Work task
The full listing, start to finish: write it out again exactly.
── Source data ──
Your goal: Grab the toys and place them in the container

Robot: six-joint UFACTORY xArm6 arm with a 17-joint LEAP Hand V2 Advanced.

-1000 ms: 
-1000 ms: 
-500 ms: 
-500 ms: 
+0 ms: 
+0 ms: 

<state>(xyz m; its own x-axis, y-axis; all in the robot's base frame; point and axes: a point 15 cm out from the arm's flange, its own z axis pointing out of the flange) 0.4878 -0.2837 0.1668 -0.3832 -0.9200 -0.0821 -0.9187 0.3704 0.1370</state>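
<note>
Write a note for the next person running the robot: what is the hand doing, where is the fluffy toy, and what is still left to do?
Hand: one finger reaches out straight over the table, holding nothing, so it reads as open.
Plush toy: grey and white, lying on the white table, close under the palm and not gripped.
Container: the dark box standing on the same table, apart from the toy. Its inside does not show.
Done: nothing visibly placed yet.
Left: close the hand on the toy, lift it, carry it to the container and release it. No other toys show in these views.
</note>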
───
Result
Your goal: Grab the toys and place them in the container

Robot: six-joint UFACTORY xArm6 arm with a 17-joint LEAP Hand V2 Advanced.

-1000 ms: 
-1000 ms: 
-500 ms: 
-500 ms: 
+0 ms: 
+0 ms: 

<state>(xyz m; its own x-axis, y-axis; all in the robot's base frame; point and axes: a point 15 cm out from the arm's flange, its own z axis pointing out of the flange) 0.4878 -0.2837 0.1668 -0.3832 -0.9200 -0.0821 -0.9187 0.3704 0.1370</state>
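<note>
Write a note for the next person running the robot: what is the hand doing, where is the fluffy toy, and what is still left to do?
Hand: one finger reaches out straight over the table, holding nothing, so it reads as open.
Plush toy: grey and white, lying on the white table, close under the palm and not gripped.
Container: the dark box standing on the same table, apart from the toy. Its inside does not show.
Done: nothing visibly placed yet.
Left: close the hand on the toy, lift it, carry it to the container and release it. No other toys show in these views.
</note>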

This answer has been written out in full.